With three paintings of 1989 in the museum's collections since 1991, Jacques Clauzel has recently presented the Réattu Museum with 180 engravings, taken from a particularly abundant production of more than 600 works dating from 1983 to 2009. It is a valuable donation which provides us with a privileged insight into his private 'laboratory'. Intimately woven together with his pictorial research, engraving is, for Clauzel, an astonishing area for experiment, "a new and indispensable element", "a base for taking things further". With a tremendous appetite, he explores line by piling on and combining techniques, before diverting and reinventing them. The blade mark of the dryprint (where the metal plate and the artist's hand are at their closest), the sensuality of the aquatint, the tension given to the lines by the aqua-fortis, the faux carborundum (a highly unusual method...which he applies to chocolate wrappers), not to forget his technique of beating with a screwdriver.... these are all gestures which, for him, constitute important liberties. A graduate in painting and a Prix de Rome finalist (as was Jacques Réattu, who took the prize in 1790…) Jacques Clauzel initially worked with large sheets of paper which he cut up. An eight year stay in Africa shaped his method of work and saw him abandon painting to devote himself to photography.

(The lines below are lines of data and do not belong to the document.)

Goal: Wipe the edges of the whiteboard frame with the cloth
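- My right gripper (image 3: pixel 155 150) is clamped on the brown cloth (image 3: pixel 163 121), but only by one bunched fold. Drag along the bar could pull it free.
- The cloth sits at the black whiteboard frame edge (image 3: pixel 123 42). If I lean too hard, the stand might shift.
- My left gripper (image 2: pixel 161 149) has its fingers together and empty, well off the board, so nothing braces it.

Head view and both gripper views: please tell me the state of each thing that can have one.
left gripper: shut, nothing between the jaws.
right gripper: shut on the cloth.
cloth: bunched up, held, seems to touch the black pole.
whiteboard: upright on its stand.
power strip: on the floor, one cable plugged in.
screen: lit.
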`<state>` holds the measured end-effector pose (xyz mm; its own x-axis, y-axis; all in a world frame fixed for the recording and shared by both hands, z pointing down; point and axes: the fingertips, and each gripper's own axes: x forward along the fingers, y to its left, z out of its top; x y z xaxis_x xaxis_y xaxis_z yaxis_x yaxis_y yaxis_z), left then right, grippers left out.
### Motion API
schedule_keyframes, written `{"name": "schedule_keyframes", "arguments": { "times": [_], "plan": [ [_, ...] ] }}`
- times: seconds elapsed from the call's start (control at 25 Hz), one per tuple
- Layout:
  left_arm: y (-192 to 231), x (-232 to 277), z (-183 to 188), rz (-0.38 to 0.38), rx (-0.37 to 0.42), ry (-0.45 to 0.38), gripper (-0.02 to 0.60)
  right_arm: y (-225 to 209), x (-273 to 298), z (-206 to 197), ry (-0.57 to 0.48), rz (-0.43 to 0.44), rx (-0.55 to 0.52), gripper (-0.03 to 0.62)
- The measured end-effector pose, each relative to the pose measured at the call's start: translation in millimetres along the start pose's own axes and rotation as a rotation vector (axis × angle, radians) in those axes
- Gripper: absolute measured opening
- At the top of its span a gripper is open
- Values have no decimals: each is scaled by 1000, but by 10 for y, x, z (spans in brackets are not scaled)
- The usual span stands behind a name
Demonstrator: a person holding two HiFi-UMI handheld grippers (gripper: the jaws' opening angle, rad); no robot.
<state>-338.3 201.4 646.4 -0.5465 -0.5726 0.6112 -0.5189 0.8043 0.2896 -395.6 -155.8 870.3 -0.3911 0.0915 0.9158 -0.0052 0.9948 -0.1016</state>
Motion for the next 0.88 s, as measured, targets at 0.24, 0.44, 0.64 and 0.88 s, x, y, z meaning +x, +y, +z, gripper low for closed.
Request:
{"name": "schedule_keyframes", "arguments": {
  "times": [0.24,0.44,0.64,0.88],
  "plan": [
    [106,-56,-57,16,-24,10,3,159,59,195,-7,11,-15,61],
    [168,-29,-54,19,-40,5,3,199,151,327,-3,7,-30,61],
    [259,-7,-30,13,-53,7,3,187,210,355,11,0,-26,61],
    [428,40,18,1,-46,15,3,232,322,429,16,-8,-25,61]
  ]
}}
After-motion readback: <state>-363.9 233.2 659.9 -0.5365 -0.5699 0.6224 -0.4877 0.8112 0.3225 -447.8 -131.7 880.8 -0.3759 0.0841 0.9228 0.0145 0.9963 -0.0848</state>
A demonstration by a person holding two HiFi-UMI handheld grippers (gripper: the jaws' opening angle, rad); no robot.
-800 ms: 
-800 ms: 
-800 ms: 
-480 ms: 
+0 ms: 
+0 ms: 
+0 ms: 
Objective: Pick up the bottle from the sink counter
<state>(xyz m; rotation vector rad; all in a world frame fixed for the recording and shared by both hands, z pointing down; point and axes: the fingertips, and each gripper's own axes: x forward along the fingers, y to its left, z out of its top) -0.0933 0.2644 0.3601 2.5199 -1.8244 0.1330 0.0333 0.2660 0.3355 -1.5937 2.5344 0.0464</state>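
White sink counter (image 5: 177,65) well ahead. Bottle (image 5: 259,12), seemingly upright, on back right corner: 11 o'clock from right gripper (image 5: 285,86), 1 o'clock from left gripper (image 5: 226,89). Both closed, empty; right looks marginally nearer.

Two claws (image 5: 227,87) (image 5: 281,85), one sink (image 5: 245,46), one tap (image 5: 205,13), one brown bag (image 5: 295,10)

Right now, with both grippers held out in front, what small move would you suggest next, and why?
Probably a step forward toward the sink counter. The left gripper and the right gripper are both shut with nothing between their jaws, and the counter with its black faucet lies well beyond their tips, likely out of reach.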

Recruited by the Ecole des Beaux-Arts in Montpellier on his return to France in 1973, Jacques Clauzel decided to start over from scratch. He returned to painting, this time approaching it through numerous automatic drawings. In 1985, he threw away his brushes and paints and broke with what he knew. He began to use brown paper, which he folded, crumpled and piled, using only the crudest acrylic paint available and masonry tools. His works mirror building ("Deep down I'm a painter of buildings...") His development and his experiments using all sorts of techniques have enabled him to return over and over again to a fundamental examination of line; the most ancient component of drawing that goes back to archaic activity.  He bought a press, took up working with aqua-fortis: his many encounters and insatiable desire to try out new registers did the rest!

To mark this donation, the artist has produced a print and the museum has published a catalogue, with an original text by PAULE PLOUVIER.